Japanese Buddhist Bon Dances in Hawai'i

August 10, 2002

Source: The New York Times

On August 10, 2002 The New York Times featured an article on Buddhism in Hawai'i and the state's famous Bon dances. "Bon dances are Buddhist religious events in which participants dance to rejoice in the annual return visit of departed loved ones... Bon dances arrived here with Japanese sugar workers in the 19th century.

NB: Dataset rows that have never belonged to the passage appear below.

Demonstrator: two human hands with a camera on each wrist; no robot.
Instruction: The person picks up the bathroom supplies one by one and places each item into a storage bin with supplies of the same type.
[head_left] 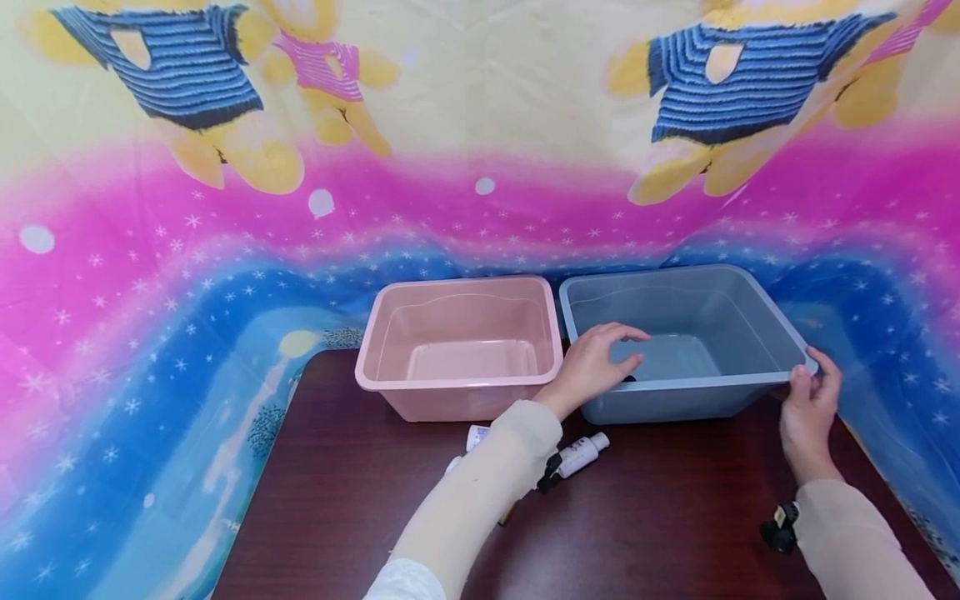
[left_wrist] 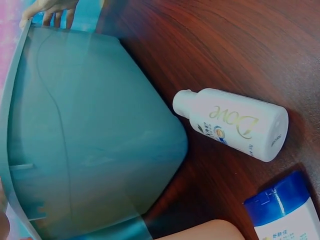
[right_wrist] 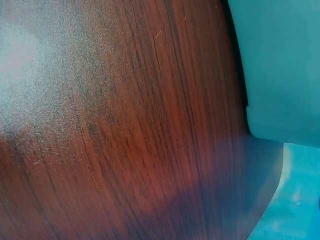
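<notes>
Where the dark wooden counter [head_left: 675, 517] meets the patterned cloth backdrop [head_left: 150, 275], two plastic tubs stand side by side, rims almost touching.

Item: grey-blue tub [head_left: 757, 312], right of the pair. The left hand [head_left: 596, 362] rests over its near-left rim, fingers loosely curved into the inside, its grip not clamped on anything. The right hand [head_left: 812, 410] has its grip clamped on the near-right corner of the rim.

Item: pink tub [head_left: 459, 392], left of the pair, untouched.

Item: white Dove bottle [left_wrist: 231, 123], lying on its side on the counter just before the grey-blue tub.

Item: blue-capped white bottle [left_wrist: 284, 205], near the Dove bottle.
</notes>
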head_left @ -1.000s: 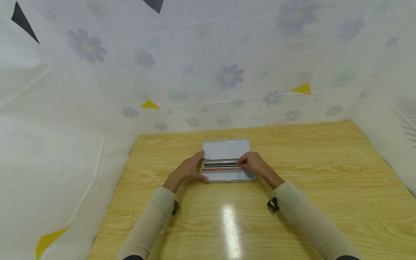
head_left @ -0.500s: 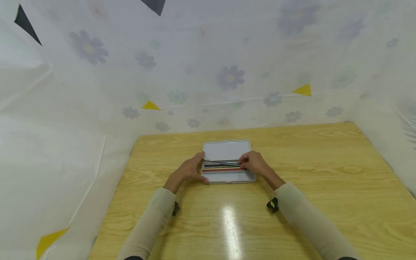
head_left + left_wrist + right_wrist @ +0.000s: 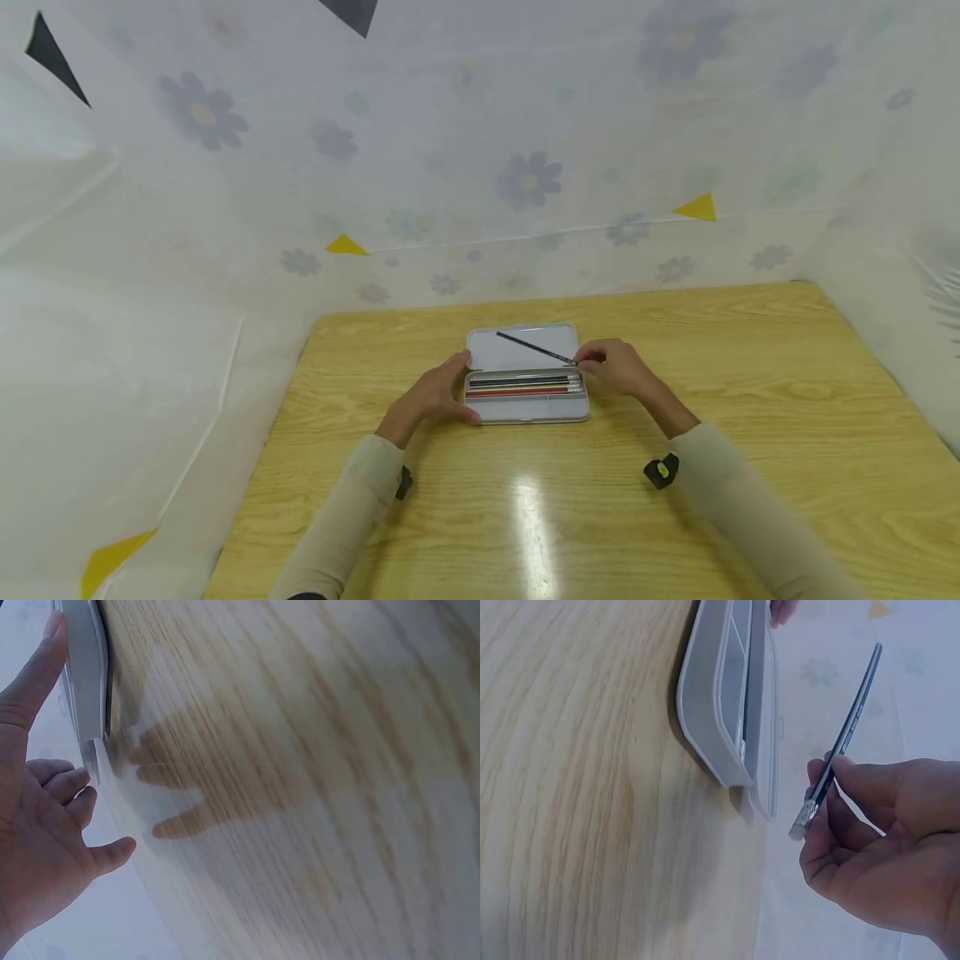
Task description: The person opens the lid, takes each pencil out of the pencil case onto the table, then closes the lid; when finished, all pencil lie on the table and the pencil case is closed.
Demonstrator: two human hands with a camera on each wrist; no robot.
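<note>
An open white pencil case point(image 3: 527, 407) lies on the wooden table point(image 3: 750, 400), its lid point(image 3: 522, 347) flat behind the tray. Several pencils point(image 3: 523, 385) lie in the tray's far side. My right hand point(image 3: 617, 367) is just right of the case and pinches a dark pencil point(image 3: 536, 347) near its eraser end; the pencil slants up and left over the lid. The right wrist view shows the same pencil point(image 3: 842, 750) between thumb and fingers of that hand point(image 3: 870, 859), beside the case point(image 3: 731, 705). My left hand point(image 3: 435, 394) steadies the case's left end, thumb on the case point(image 3: 84, 671), fingers relaxed.
White flower-printed sheets point(image 3: 480, 150) with yellow triangles hang behind and beside the table. A bright glare patch point(image 3: 534, 517) lies on the wood in front of the case. Both forearms wear beige sleeves with wrist cameras.
My right hand has lifted one dark pencil out of the tray and moved right, so the pencil now slants above the lid. The left hand has stayed at the case's left end.
</note>
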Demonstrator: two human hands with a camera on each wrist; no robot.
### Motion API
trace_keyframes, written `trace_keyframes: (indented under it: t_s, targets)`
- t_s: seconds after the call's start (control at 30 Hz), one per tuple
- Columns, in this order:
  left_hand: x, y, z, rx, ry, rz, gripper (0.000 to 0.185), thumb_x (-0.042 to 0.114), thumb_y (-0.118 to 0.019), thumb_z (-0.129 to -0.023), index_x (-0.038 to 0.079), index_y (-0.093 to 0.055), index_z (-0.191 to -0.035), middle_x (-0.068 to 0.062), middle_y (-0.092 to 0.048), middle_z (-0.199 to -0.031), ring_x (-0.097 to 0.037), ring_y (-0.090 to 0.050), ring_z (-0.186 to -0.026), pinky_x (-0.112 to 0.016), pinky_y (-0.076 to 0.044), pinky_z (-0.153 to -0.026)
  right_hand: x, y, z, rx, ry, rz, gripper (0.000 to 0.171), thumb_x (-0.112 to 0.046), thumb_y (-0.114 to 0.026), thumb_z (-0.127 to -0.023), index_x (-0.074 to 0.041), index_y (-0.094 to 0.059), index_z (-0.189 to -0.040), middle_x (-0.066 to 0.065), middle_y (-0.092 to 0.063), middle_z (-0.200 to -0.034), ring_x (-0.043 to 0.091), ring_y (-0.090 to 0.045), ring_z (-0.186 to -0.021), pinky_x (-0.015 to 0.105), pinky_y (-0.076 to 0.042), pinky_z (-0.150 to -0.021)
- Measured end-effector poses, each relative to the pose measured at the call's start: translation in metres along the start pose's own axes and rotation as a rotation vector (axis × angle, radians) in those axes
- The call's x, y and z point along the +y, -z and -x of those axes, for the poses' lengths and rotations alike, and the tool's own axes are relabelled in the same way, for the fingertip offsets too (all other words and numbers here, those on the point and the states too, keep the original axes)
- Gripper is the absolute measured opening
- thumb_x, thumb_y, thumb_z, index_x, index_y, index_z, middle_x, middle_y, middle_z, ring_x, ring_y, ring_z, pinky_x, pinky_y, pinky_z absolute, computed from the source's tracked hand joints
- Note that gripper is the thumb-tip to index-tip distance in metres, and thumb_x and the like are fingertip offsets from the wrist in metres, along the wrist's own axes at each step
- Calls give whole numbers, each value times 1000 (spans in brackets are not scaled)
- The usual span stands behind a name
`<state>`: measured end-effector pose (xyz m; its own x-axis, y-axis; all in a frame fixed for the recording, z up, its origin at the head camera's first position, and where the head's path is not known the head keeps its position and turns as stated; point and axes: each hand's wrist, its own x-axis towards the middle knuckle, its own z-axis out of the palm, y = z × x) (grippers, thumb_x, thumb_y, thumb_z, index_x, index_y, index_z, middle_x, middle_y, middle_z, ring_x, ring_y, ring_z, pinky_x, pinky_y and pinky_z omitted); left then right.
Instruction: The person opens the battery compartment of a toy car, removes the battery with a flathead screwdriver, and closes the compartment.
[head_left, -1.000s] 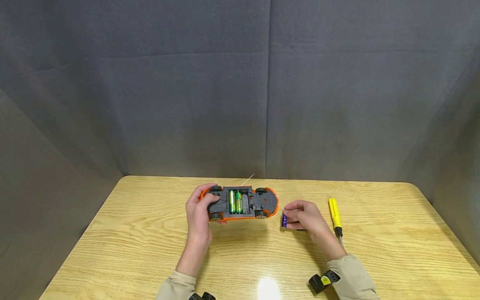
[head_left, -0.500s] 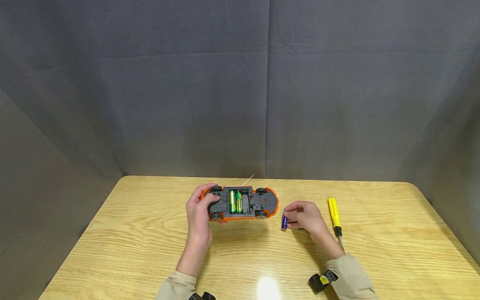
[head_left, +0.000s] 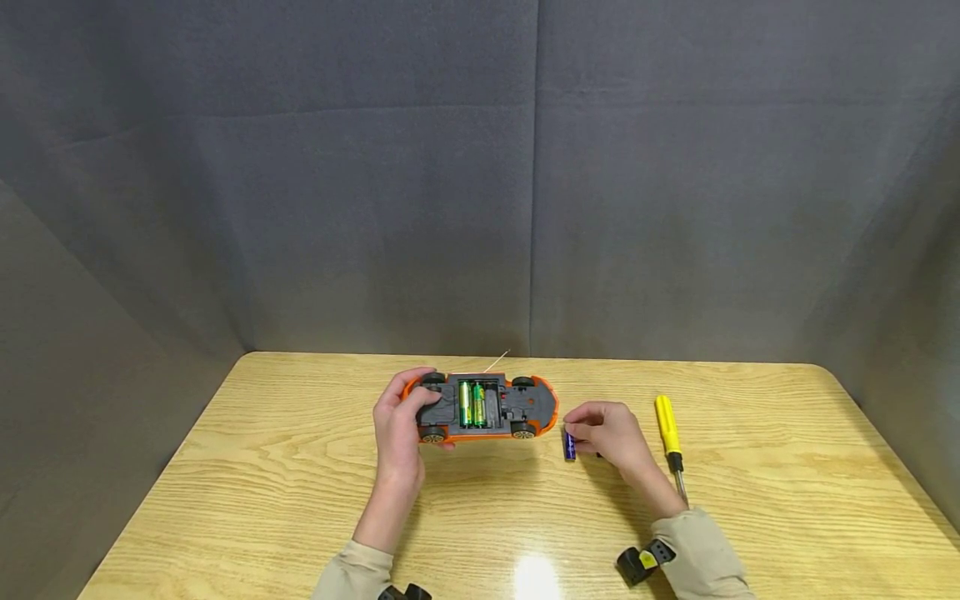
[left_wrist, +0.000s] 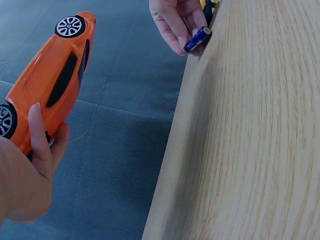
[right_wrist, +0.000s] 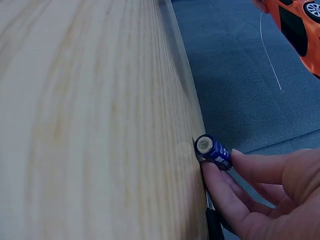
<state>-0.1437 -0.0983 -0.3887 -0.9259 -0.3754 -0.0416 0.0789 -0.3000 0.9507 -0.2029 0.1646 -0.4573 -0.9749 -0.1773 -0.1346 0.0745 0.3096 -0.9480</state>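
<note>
My left hand (head_left: 397,433) grips an orange toy car (head_left: 529,404) by one end, its underside turned toward the head camera. In the car's uncovered battery compartment (head_left: 491,407) lie two green batteries (head_left: 472,404) side by side; the slot to their right shows no battery. The left wrist view shows the car's orange side (left_wrist: 50,80). To the right of the car, my right hand (head_left: 611,433) pinches a blue-purple battery (head_left: 570,444) between thumb and fingers. The right wrist view shows this battery (right_wrist: 214,151) close to the tabletop.
A yellow-handled screwdriver (head_left: 667,427) lies on the wooden table (head_left: 262,467) to the right of my right hand. Partly hidden under that hand is a small dark thing (head_left: 599,455). A thin wire (head_left: 497,360) sticks out behind the car. Grey cloth (head_left: 375,208) hangs behind the table.
The blue-purple battery has tilted slightly in my right hand's fingers, and more of its length shows. My left hand and the car have barely moved.
</note>
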Motion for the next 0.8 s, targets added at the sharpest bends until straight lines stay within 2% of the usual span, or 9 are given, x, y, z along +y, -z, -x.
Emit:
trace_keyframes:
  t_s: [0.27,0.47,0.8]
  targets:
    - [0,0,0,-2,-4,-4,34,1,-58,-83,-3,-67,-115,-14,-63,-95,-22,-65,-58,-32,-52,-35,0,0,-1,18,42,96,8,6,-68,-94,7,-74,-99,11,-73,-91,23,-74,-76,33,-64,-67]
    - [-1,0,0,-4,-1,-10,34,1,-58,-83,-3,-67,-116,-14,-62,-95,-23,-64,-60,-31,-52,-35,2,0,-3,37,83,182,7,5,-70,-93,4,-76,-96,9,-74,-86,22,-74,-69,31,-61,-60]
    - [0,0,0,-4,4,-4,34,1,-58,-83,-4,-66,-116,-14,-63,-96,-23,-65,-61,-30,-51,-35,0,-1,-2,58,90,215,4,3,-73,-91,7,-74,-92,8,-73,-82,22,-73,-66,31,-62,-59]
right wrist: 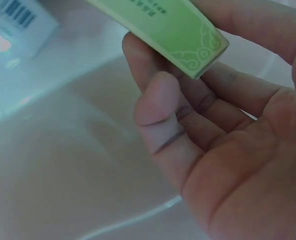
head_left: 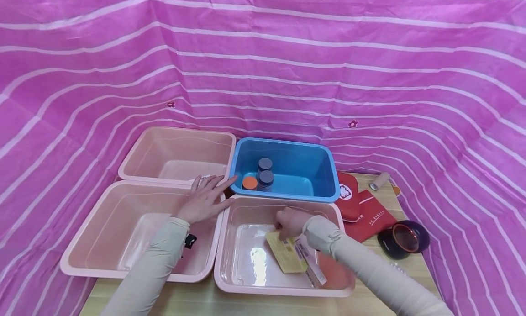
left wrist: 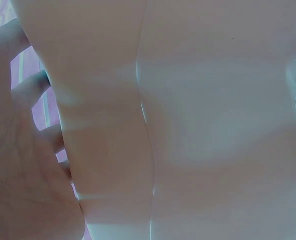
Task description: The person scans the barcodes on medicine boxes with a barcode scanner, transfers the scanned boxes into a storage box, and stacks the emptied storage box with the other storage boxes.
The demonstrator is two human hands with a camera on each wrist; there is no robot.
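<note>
My right hand is inside the front right pink bin. Thumb and fingers pinch one end of a flat yellow-green box, which lies tilted over the bin floor in the head view. Beside it is a white box with a barcode, also in that bin. My left hand rests with spread fingers on the rims where the bins meet. In the left wrist view its palm is against the wall of the front left pink bin.
A blue bin holds two dark-lidded jars and an orange-capped one. Another pink bin stands back left. On the right lie a red pouch, a red booklet, a black round object and a small tube.
</note>
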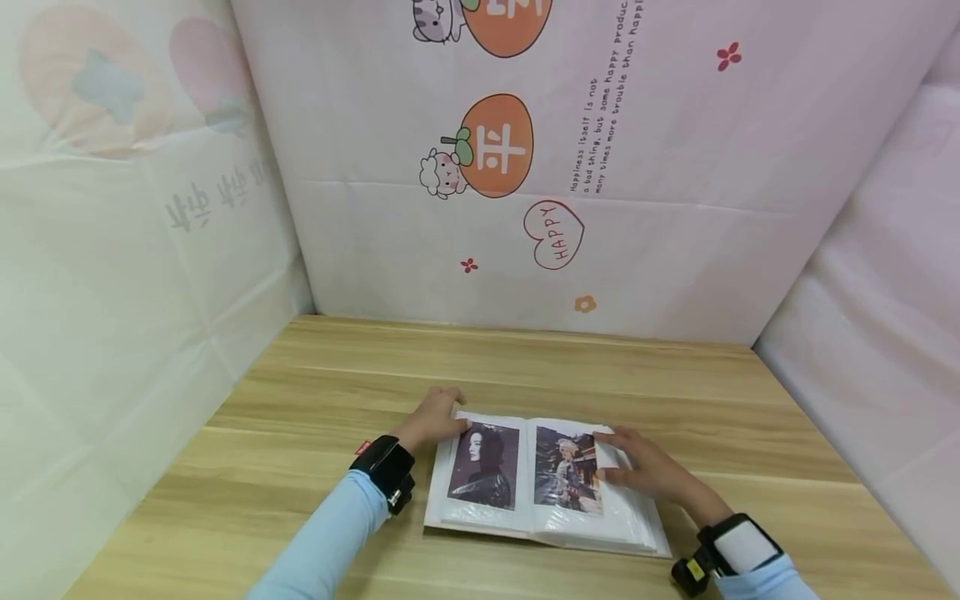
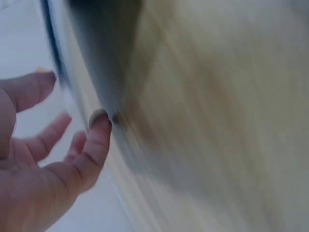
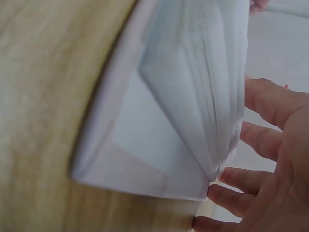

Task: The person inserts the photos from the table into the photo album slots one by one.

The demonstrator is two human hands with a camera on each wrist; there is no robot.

But in recent decades, the celebrations have crossed ethnic and religious lines to become an elaborate church fair... All summer long, families of Philippine, Caucasian, Hawaiian, Chinese and multiethnic ancestry arrive with lawn chairs at the dozens of bon dances across the state... Some scholars and ministers said that... the popularity of the bon dance masked a troubling decline in membership... Hawaii had an estimated 100,000 Buddhists in 1999... [and] is one of nine states with 50 or more Buddhist centers, said Grove Harris, project manager at the Pluralism Project at Harvard...    But Honpa Hongwanji Hawaii Betsuin in Honolulu... the largest temple... has lost nearly half its membership, falling to 1,300 families from 2,500 in 1990, the Rev. Reynold Fujikawa said... Young people are not succeeding elderly members who die, scholars said, at least partly because they do not need the cultural comfort that the temple provided their immigrant predecessors. Japanese Buddhists are also losing adherents to intermarriage, the scholars said, which in Hawaii accounts for more than 50 percent of all unions."